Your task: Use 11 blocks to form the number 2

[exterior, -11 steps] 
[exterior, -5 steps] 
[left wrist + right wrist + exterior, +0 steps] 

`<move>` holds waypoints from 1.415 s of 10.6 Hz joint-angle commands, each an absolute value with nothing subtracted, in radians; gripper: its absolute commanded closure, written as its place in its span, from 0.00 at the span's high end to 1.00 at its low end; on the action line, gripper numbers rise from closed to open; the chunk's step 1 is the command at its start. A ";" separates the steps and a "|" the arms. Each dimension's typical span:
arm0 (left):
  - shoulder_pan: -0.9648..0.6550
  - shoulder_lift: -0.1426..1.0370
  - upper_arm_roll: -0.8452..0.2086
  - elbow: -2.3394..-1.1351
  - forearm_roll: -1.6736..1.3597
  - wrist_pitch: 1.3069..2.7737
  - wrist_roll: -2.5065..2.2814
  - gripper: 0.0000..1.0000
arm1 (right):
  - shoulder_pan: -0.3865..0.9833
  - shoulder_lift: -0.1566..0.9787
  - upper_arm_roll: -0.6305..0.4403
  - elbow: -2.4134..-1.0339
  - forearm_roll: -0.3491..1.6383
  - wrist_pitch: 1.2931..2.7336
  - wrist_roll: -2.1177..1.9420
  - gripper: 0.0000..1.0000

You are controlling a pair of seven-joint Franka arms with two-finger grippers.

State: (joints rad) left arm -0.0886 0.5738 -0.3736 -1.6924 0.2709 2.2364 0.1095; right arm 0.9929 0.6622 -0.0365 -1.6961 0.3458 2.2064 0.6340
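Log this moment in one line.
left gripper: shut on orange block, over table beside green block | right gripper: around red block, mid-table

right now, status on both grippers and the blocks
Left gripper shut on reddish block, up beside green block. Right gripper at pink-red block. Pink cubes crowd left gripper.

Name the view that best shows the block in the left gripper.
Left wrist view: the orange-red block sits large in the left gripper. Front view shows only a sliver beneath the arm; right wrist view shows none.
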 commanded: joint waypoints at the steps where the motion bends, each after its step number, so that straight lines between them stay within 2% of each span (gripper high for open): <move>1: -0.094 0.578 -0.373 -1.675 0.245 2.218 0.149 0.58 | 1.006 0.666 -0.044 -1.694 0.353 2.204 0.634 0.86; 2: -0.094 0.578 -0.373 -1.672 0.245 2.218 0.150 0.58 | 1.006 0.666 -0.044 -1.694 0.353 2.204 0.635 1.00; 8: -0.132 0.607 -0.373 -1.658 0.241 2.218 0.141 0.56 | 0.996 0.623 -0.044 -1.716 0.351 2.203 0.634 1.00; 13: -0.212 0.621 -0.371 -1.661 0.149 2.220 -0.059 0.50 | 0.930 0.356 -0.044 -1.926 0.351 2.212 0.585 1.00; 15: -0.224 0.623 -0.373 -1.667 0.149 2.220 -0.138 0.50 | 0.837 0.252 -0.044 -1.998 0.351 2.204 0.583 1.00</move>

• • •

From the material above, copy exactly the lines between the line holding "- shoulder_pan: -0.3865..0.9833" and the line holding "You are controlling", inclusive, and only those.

  - shoulder_pan: -0.3865..0.9833
  - shoulder_lift: -0.1566..0.9787
  - upper_arm_roll: -0.6305..0.4403
  - elbow: -2.4134..-1.0339
  - forearm_roll: -0.3491..1.6383
  - wrist_pitch: 1.2931..2.7336
  - wrist_roll: -2.1177..1.9420
  - gripper: 0.0000..1.0000

You are controlling a pair of seven-joint Franka arms with two-finger grippers.

The answer is complete.